Duddar mine

Location
- Location: Duddar, Kanraj Tehsil, Balochistan, Pakistan; 26°5′20″N 66°50′10″E﻿ / ﻿26.08889°N 66.83611°E;

Production
- Products: Lead, Zinc

History
- Opened: 1980

Owner
- Company: Metallurgical Corporation of China Limited (51%), Hunan Nonferrous Metals Holding (49%)

= Duddar mine =

Lead and zinc mine in Balochistan, Pakistan

Duddar mine is Pakistan's largest underground facility for the extraction of lead and zinc, located in the mineral-rich Kanraj Tehsil of Lasbela District in southeastern Balochistan. The mine is operated by the MCC Huaye Duddar Mining Company (MHD), a joint venture between China Metallurgical Construction Group (MCC), the project's investor and developer, and China Huaye Group, which oversees construction and operations. Since 2014, the venture has modernised the site into the country's first fully operational underground metal mining project, reaching an annual production capacity of 500,000 tonnes by 2020. The maximum mining depth is 1000m and the current mining depth is 600m.

The Duddar mine hosts estimated reserves of approximately 50 million tonnes of ore, with average grades of 3.2% lead and 8.6% zinc, translating to an output potential of around 1.6 million tonnes of lead and 3.5 million tonnes of zinc. Mining operations are facilitated through a one-kilometre-deep vertical shaft with a 7.5-metre diameter and a complex internal rail system for ore extraction. The government of Balochistan has reportedly received over 1 billion Pakistani rupee in royalty payments, while the federal government has collected an additional PKR 210.5 million as presumptive tax and PKR 105.2 million as a development surcharge.

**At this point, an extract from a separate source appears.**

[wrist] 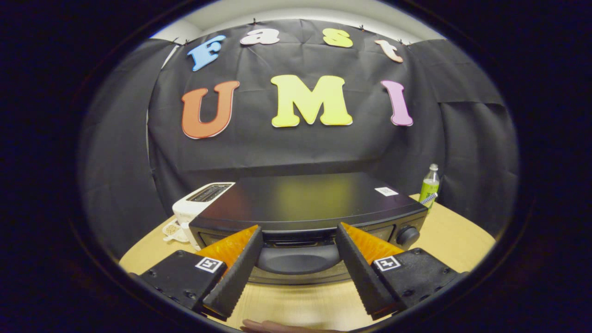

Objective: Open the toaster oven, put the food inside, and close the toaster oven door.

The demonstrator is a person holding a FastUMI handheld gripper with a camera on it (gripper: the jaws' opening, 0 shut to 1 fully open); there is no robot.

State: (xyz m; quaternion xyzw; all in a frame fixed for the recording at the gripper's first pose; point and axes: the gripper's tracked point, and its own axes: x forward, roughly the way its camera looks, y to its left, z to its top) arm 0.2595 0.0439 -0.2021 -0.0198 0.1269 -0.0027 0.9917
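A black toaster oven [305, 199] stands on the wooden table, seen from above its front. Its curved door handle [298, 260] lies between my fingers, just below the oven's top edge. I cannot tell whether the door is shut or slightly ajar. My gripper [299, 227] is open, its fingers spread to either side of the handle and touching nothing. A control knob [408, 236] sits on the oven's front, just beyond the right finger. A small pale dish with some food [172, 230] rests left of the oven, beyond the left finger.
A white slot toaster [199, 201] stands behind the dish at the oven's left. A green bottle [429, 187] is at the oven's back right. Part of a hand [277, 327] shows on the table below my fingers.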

Each month, hundreds of trucks transport lead and zinc ore from the Duddar mine the 200 km to Karachi, following a route that passes through to Winder and further on N-25 National Highway. From Karachi, the extracted minerals are shipped to China for refining and further processing. This logistical corridor serves as a vital link between the remote mining operations in Balochistan and international industrial supply chains.

== History ==
Exploration and technical studies of the Duddar lead-zinc deposits began in 1980. Over the decades, cumulative investments reached US$236 million. These included contributions from international and domestic stakeholders: USD 7 million from UNDP/PMDC, US$20 million from Australia's Pasminco, US$108 million from MCC, and US$101 million from MHD.

Initial development began in 2005 but was halted due to adverse geological conditions and technical challenges. Following an international tendering process, operational rights were transferred in 2014 to the current consortium, which restarted and expanded the project. Before the construction of proper infrastructure, including a connecting road from Winder to Duddar, heavy machinery had to be transported to the site using camels, a reflection of the area's once-remote inaccessibility.

== Controversy ==
Despite financial benefits accruing to federal and provincial authorities through royalties and surcharges, the communities in Kanraj Tehsil and the wider Lasbela District have seen limited improvements in education and healthcare infrastructure as a result of the Duddar mining project. The mine, however, is fully financed by Chinese investors, with 70% of the workforce drawn from within Balochistan, of which 75% are from Lasbela District. The operating company has contributed to local welfare by donating to the National Disaster Management Authority for flood relief in 2022, providing clean drinking water in Kanraj, and distributing food during Ramzan and Eid al-Adha.